■ **Directions**:
Repeat the listing below in full and exactly, but without its pictures.

■ **Dataset extract**:
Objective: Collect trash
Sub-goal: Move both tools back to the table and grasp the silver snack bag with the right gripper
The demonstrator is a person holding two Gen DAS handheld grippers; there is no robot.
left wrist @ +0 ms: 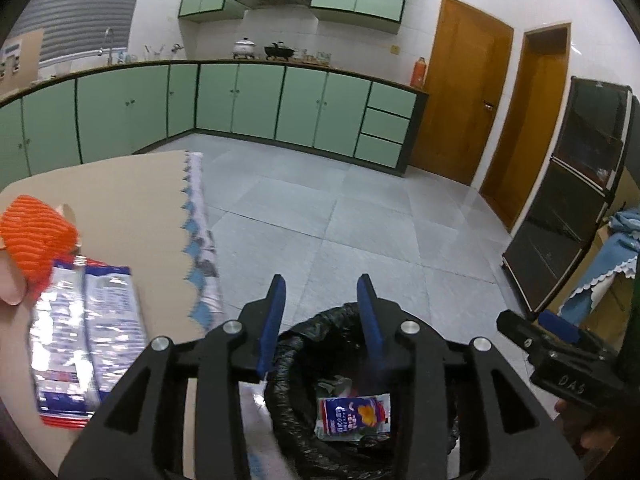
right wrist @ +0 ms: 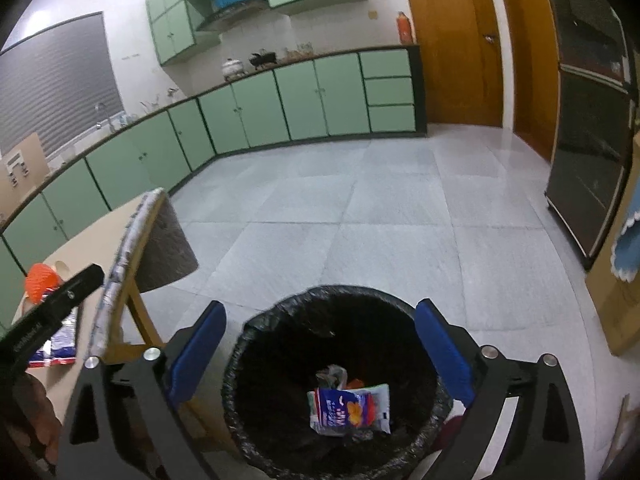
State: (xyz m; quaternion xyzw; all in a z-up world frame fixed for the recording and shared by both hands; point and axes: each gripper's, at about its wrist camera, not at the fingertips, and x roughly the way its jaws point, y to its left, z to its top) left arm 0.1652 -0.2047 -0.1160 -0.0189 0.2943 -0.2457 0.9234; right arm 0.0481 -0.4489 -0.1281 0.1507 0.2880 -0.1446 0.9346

■ **Task result**:
Objective: Collect trash
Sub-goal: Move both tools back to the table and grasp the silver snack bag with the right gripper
The demonstrator is a person holding two Gen DAS handheld grippers; there is no robot.
left wrist @ +0 ms: 
right wrist @ +0 ms: 
State: (xyz m; quaternion xyzw; all in a z-up world frame fixed for the recording and shared by both hands; point and axes: each gripper's, at about its wrist camera, not at the fingertips, and x roughly the way its jaws point, y to its left, z to its top) left arm 0.1652 -0.2047 -0.1160 -0.0189 0.2943 -0.2457 0.9234; right arm 0.0481 -0.4489 -0.1281 0.1507 0.2880 -0.1446 0.9346

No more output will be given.